India has achieved remarkable banking access. 559.8 million Jan-Dhan accounts, 80% penetration, yet only 27% of Indian adults are truly financially literate. The gap between having a bank account and understanding how to use it safely is vast, and it costs real people real money. Rural farmers miss out on ₹3+ lakh crore in government scheme benefits annually because they don't know they qualify. Daily wage labourers fall victim to fake loan apps, UPI reversal scams, and lottery fraud because no one has ever explained the warning signs in their language. The problem isn't infrastructure anymore, it's that every financial touchpoint, from RBI advisories to insurance claim guides, was designed for English-literate urban users. A farmer in Maharashtra asking about PM-KISAN in Marathi, a fisher in Tamil Nadu filing an insurance claim in Tamil, a shopkeeper in Gujarat confused about UPI reversals in Gujarati, they have nowhere to turn.
Sahayak AI: A Financial Guide in Your Language
Sahayak AI is a production-grade, multilingual financial inclusion assistant built to close this gap. At its core is an 11-agent LangGraph pipeline : language detection, user context, intent supervision, query decomposition, live web search, RAG retrieval, evidence synthesis, next-step recommendation, fraud safety filtering, response formatting, and feedback logging : all firing in sequence and streamed live to the user. When a query arrives, Sahayak simultaneously retrieves expert answers from a 4,811-record knowledge base using BGE-M3 hybrid vector search (dense + sparse → Qdrant RRF fusion), checks for active fraud patterns, identifies eligible government schemes, and surfaces required documents , then delivers a personalised response calibrated to the user's literacy level, in their own script. Every user gets a persistent knowledge graph across 5 financial domains that evolves with each conversation, making Sahayak progressively more useful the more you talk to it.
How Adaption Built the Brain Behind It
The knowledge base that powers Sahayak's RAG pipeline was built using Adaption's multilingual dataset processing platform. Starting from raw financial Q&A data, Adaption's pipelines localised, translated, and adapted records across 5 core domains, Banking & Digital Payments (1,498 records), Fraud & Cyber Safety (1,463), Savings & Insurance (1,214), Credit & Borrowing (545), and Government Schemes, producing a final corpus of 4,811 expert-curated records spanning 7 Indian scripts: Devanagari (Hindi and Marathi, 2,225 records), Tamil (322), Gujarati (320), Kannada (319), Telugu (318), Malayalam (318), and English (980).
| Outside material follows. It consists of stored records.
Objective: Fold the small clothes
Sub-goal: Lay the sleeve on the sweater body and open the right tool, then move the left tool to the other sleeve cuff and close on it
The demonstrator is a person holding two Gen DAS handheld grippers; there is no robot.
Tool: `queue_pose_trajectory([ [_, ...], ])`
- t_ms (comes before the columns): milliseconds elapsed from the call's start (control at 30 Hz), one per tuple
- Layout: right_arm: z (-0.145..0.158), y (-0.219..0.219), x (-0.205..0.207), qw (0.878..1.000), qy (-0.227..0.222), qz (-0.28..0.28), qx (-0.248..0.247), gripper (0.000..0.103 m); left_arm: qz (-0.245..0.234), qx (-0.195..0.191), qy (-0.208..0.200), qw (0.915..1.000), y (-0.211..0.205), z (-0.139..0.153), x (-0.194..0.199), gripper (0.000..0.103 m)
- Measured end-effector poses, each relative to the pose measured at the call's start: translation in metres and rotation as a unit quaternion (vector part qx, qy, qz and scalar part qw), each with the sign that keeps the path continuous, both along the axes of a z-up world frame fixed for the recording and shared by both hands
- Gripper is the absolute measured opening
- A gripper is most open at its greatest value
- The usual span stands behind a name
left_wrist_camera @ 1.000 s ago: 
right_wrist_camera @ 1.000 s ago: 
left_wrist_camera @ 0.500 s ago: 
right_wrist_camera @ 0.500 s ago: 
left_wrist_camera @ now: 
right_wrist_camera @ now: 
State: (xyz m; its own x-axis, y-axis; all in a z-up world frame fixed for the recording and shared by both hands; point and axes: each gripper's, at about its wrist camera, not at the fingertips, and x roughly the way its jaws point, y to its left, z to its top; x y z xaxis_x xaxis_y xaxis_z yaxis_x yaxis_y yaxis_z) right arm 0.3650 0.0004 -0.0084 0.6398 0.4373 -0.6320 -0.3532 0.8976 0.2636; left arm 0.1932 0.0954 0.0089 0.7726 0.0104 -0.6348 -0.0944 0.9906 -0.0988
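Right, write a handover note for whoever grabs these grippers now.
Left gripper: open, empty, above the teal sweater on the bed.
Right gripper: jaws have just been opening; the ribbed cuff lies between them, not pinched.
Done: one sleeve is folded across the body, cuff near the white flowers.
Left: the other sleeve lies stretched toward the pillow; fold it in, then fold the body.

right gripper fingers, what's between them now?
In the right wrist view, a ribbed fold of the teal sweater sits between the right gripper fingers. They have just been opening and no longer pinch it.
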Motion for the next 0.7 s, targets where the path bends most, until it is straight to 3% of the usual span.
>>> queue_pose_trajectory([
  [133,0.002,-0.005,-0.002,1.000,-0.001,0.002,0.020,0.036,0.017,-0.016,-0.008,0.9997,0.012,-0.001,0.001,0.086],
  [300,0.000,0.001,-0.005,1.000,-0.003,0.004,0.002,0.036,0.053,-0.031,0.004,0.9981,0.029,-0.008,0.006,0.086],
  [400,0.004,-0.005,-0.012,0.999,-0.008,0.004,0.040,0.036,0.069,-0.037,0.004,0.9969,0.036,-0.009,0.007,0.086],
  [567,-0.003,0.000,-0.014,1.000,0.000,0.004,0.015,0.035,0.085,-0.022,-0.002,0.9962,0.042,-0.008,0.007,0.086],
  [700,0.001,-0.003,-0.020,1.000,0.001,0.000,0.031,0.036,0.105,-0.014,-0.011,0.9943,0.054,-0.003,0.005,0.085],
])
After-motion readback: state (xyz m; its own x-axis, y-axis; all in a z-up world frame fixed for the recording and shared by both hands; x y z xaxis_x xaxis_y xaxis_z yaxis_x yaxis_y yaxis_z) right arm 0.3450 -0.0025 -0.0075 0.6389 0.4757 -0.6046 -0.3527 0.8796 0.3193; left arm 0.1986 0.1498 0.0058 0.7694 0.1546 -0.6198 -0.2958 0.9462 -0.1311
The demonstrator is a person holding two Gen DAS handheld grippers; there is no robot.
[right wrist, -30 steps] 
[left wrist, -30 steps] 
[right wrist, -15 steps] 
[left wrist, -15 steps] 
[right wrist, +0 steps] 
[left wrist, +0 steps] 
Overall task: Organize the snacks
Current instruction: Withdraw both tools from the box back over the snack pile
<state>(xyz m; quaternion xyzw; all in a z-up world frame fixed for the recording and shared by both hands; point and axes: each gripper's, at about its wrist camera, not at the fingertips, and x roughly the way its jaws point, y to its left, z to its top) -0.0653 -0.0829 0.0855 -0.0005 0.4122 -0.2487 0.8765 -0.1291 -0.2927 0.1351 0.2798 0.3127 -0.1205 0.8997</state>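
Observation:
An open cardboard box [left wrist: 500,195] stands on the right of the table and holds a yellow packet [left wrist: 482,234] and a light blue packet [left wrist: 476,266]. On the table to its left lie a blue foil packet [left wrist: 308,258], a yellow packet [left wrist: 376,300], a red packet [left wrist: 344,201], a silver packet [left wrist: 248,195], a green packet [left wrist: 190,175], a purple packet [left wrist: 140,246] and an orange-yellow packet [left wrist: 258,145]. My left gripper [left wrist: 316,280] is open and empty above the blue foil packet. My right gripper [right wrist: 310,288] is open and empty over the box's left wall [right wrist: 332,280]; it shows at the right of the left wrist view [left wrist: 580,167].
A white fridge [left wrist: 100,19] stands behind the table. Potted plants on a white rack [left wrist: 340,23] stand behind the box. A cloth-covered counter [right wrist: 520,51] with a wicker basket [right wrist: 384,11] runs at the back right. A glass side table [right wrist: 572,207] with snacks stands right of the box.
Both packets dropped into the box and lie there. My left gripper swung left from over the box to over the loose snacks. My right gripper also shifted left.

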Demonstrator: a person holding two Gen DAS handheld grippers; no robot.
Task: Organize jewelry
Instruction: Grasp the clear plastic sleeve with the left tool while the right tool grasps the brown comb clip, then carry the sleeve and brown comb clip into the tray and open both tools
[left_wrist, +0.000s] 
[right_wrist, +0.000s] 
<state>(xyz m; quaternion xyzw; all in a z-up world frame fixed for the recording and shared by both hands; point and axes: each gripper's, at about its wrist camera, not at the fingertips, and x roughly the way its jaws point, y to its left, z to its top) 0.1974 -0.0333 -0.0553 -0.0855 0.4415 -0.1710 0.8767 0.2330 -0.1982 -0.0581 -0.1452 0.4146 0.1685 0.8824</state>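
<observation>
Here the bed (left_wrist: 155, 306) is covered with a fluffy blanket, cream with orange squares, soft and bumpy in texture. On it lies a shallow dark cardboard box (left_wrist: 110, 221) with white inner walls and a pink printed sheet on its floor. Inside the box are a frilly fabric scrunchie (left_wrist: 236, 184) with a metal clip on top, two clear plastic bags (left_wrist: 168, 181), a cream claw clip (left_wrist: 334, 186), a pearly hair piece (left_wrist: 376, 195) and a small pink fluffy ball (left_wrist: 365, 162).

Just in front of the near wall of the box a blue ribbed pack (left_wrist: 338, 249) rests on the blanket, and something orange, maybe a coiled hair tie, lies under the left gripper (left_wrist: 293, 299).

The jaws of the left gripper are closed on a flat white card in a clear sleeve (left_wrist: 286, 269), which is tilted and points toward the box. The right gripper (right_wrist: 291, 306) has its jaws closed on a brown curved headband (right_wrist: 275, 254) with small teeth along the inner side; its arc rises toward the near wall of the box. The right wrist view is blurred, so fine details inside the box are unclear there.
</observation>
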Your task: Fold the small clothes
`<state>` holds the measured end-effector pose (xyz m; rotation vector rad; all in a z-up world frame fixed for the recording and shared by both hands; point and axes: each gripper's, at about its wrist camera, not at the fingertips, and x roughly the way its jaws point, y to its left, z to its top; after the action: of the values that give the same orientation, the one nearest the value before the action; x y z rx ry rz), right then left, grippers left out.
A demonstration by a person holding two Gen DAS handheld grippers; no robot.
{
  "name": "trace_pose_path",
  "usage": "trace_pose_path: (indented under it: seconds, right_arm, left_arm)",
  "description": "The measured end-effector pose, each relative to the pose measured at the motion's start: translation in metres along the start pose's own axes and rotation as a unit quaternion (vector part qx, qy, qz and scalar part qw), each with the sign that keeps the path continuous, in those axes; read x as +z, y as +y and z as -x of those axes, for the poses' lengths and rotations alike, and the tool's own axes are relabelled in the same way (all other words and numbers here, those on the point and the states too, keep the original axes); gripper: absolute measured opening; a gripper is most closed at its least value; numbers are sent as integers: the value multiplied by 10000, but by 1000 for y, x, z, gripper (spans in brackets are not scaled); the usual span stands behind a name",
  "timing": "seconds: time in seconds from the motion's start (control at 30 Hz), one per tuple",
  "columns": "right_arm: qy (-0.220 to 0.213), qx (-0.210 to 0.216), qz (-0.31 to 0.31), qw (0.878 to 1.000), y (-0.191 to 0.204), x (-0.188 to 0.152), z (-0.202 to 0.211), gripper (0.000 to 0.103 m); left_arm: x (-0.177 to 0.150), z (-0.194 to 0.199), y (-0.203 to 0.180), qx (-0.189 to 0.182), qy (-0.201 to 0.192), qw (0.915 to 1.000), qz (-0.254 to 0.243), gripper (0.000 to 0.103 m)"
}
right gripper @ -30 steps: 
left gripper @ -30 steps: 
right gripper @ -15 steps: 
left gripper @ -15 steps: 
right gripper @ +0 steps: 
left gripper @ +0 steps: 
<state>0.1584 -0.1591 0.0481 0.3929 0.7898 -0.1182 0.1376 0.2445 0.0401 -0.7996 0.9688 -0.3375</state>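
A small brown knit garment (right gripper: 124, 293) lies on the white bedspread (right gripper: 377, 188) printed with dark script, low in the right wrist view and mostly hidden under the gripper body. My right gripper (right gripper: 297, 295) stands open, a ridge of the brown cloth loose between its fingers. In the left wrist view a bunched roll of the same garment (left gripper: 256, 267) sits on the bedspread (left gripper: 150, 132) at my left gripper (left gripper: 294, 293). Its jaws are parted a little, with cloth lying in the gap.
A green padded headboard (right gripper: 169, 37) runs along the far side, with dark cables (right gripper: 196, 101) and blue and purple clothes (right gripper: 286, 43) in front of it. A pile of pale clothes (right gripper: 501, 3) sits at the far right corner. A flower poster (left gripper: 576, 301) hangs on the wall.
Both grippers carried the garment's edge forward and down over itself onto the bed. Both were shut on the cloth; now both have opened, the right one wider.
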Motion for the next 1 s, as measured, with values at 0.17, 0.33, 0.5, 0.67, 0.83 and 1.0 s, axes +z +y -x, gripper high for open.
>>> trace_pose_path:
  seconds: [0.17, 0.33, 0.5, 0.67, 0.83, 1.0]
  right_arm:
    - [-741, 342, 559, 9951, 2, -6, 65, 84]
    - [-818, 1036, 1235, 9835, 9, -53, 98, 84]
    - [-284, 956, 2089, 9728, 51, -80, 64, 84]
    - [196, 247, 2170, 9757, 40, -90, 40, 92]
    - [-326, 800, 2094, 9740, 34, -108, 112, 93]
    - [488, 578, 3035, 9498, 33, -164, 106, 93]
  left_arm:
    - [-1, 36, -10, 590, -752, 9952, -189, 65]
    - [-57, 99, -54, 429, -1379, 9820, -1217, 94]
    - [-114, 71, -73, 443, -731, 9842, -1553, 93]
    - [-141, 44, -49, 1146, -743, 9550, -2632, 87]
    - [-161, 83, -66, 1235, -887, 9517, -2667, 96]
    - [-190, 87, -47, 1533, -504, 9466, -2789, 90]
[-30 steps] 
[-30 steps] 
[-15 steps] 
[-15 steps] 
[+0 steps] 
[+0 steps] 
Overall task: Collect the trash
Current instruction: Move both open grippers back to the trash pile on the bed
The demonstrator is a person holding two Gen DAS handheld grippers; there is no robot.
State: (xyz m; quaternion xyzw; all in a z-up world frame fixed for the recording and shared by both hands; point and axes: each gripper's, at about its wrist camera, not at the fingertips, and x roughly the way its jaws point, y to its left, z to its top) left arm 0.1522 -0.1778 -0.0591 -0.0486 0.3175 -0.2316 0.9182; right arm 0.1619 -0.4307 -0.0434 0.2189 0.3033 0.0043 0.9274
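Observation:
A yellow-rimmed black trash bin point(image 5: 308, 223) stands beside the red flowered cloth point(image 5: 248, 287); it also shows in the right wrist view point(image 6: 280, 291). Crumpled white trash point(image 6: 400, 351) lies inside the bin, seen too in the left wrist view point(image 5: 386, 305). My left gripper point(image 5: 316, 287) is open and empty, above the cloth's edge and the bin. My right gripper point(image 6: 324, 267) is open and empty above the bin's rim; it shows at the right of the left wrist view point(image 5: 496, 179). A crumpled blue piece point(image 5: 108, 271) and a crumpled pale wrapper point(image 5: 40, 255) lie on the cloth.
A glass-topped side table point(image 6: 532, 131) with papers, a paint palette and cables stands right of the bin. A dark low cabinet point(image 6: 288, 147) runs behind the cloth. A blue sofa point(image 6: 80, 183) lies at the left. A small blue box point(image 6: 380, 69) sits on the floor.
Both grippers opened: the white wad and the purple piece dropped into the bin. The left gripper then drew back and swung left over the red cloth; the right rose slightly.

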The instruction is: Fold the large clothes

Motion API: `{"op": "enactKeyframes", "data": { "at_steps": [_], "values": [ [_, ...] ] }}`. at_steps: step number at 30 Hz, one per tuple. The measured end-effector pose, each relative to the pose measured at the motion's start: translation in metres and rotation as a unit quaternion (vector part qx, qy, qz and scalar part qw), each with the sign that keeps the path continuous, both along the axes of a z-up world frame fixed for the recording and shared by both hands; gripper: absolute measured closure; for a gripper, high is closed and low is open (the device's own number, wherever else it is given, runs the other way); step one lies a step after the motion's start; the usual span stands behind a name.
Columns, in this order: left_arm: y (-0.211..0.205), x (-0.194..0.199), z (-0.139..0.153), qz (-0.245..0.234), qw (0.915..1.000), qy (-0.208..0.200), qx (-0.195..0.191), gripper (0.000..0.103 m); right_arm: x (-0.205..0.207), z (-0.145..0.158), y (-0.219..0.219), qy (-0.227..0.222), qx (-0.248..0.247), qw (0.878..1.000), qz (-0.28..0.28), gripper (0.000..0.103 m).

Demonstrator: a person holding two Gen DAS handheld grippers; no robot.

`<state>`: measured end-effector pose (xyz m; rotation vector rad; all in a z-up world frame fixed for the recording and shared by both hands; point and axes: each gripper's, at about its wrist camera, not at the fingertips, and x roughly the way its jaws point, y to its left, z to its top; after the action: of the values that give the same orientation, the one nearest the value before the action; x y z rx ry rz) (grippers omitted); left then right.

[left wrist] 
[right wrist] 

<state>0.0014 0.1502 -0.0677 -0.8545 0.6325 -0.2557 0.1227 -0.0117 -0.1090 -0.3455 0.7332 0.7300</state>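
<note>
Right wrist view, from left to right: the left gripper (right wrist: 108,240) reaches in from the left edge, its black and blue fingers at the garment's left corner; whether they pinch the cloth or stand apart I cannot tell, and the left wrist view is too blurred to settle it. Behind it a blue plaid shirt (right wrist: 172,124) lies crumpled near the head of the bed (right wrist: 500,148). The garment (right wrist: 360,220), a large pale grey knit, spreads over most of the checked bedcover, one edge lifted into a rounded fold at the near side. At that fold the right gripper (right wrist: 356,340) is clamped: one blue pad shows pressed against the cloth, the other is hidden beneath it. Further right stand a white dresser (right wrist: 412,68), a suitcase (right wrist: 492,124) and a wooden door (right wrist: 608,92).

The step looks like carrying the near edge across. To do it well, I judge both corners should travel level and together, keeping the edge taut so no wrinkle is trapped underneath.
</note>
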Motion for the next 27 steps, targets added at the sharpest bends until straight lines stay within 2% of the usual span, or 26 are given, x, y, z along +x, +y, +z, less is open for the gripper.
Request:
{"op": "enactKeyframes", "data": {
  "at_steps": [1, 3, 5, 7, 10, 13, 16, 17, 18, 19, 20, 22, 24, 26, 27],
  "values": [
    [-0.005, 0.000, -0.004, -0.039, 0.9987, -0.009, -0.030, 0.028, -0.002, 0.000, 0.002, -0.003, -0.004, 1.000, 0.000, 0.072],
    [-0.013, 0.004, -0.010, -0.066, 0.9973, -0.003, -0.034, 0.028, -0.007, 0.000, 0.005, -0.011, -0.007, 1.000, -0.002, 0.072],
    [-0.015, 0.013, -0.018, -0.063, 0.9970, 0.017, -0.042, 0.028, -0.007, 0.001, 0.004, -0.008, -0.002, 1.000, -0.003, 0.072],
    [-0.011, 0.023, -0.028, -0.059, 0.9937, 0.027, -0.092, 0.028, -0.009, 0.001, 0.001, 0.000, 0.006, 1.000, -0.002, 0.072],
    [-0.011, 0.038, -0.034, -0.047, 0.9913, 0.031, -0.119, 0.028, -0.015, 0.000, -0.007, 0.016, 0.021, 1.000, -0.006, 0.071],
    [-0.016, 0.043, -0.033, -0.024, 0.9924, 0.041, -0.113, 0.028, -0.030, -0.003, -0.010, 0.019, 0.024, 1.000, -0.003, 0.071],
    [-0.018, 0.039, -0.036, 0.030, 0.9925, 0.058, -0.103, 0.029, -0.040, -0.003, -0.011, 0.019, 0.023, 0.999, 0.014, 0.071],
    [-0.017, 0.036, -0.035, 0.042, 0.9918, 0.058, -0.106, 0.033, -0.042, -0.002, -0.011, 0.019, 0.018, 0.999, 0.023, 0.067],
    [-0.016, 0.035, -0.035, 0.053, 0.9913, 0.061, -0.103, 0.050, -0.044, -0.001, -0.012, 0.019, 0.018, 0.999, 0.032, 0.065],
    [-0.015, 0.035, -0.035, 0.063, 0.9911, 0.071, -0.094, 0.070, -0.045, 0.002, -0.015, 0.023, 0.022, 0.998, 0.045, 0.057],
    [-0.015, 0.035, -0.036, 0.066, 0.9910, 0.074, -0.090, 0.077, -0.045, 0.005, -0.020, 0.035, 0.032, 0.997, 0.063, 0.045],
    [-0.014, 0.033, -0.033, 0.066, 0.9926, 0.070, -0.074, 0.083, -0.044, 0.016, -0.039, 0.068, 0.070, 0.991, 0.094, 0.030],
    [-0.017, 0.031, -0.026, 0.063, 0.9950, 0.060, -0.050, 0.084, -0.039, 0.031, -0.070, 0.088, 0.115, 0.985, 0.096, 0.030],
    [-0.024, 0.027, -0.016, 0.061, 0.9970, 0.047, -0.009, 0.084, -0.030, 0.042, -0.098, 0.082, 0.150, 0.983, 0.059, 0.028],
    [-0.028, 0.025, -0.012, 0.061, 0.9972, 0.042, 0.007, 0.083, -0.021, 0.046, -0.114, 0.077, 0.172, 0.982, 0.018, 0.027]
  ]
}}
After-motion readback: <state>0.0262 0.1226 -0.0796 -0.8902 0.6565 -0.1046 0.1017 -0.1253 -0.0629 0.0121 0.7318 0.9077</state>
Each record was not just translated but culturally localised , a UPI fraud warning reads differently for a rural Bihar farmer than an urban Bangalore professional, and Adaption's adaptation recipes captured that nuance across subdomains like PMFBY crop insurance, PMJJBY life cover, UPI fraud prevention, KYC compliance, and fake government scheme scams. This dataset, encoded into Qdrant using BGE-M3's native multilingual embeddings, is what gives Sahayak's reasoning agent its depth, when a user asks something, the system retrieves genuinely similar expert cases in their language, not generic English translations. And the loop never closes: every Sahayak conversation is anonymised, Gemini-formatted, and fed back into the pipeline, so the dataset grows with every user interaction.